Detectar un dron en combate solía ser cuestión de mirar al cielo o escuchar el ruido de sus motores. Si no había señal en el radar ni sonido, se podía asumir que la zona era segura, pero esa realidad ha cambiado por completo en las últimas semanas.
El fabricante ucraniano TAF Industries ha comenzado a producir en masa una tecnología que permite a sus drones aterrizar, apagar sus sistemas y permanecer ocultas en el terreno hasta catorce días antes de reactivarse para un ataque sorpresa.
Un dron preparado para realizar emboscadas autónomas de larga duración
El sistema se denomina Power Key y su función principal es la gestión extrema de la energía que permite al operador llevar el dron hasta una posición estratégica y ordenar un apagado casi total.
Cabe señalar que el dispositivo corta la corriente de los motores, la cámara, así como la transmisión de vídeo, dejando activo únicamente un pequeño receptor de bajo consumo.
Esta «hibernación» consigue que la aeronave no tripulada deje de emitir señales de radiofrecuencia y calor. Para los equipos de inteligencia electrónica rusos, el dron desaparece del mapa.
Se vuelve indistinguible de cualquier otro objeto inerte en el suelo al no generar emisiones rastreables. El dron se queda a la escucha, esperando una señal encriptada para encenderse de nuevo en cuestión de segundos.
La ventaja de esta tecnología reside en la capacidad de crear trampas aéreas sin las limitaciones de los drones conectados por cable de fibra óptica. Los soldados pueden posicionar estos dispositivos en rutas de suministro o zonas de paso habituales del enemigo y dejarlos allí.

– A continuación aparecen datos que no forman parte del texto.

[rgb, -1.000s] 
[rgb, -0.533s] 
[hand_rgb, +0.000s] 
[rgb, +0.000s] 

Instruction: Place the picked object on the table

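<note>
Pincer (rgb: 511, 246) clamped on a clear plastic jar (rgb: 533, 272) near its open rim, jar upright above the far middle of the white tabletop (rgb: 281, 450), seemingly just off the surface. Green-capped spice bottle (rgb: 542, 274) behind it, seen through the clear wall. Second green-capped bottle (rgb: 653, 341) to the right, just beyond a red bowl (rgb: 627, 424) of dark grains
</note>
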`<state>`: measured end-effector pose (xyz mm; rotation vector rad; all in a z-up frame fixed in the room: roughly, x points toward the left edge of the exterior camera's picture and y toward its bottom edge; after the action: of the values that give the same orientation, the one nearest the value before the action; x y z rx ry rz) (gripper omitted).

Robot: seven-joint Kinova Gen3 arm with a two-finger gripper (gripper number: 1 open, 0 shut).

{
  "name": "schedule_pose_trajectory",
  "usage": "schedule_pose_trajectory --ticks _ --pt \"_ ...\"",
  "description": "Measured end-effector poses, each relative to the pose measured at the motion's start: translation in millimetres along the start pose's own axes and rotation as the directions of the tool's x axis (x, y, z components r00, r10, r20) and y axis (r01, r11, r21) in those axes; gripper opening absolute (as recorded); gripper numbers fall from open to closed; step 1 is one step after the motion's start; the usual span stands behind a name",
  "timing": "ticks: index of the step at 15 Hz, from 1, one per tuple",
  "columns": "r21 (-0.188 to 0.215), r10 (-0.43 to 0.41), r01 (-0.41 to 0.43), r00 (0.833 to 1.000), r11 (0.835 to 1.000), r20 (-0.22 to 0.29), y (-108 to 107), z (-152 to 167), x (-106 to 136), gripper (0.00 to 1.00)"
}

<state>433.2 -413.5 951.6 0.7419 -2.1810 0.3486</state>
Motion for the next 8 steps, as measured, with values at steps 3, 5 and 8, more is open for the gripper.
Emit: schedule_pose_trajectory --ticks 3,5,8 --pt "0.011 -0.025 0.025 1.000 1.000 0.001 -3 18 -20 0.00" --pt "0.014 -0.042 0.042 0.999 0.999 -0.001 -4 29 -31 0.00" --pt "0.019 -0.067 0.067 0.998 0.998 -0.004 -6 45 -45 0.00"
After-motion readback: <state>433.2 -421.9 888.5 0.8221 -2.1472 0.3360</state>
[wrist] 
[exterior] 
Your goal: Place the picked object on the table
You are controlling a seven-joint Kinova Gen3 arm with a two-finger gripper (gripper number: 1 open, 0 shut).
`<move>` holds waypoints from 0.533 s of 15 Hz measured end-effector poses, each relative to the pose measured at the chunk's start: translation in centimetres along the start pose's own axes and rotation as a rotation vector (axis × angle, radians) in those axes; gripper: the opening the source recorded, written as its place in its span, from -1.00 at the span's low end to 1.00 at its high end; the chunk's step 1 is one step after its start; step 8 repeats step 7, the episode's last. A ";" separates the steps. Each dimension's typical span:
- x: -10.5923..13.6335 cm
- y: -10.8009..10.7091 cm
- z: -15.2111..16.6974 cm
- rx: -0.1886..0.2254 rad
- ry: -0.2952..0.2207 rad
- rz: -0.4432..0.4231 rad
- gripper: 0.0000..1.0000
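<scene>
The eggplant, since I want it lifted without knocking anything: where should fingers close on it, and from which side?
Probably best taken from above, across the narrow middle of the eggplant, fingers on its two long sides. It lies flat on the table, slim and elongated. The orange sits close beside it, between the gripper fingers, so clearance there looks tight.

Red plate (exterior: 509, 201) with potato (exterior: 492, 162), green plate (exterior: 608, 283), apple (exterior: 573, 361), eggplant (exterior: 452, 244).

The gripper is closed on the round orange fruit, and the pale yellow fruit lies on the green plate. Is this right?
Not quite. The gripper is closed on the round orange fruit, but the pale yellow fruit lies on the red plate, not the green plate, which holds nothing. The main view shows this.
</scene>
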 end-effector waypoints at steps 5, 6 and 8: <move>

Las pruebas realizadas durante el último verano demostraron que el dron puede resistir dos semanas en modo de espera y conservar batería suficiente para la maniobra final.
Cuando el objetivo aparece, el operador reactiva el sistema, el dron despega desde su escondite y ejecuta el impacto. Funcionan en la práctica como minas inteligentes que pueden esperar el momento perfecto sin agotar su autonomía en el aire.
La producción masiva ya está en marcha
Es importante mencionar que no se trata de un prototipo experimental, sino que la fabricación en serie de estas unidades con el sistema Power Key integrado comenzó el pasado mes de diciembre.
De hecho, TAF Industries, que tiene capacidad para producir más de 80.000 drones mensuales, ya está instalando esta placa en modelos estándar como los Kolibri 7, 8 y 10.
No cabe duda de que el despliegue de estos «drones pacientes» supone un reto complejo para la defensa militar. Los inhibidores de frecuencia habituales son poco útiles contra un aparato que está apagado y no transmite datos.
Esto obliga a vigilar no solo el espacio aéreo, sino cualquier punto del terreno donde uno de estos dispositivos pueda llevar días esperando en silencio, listo para atacar sin que el enemigo se dé cuenta.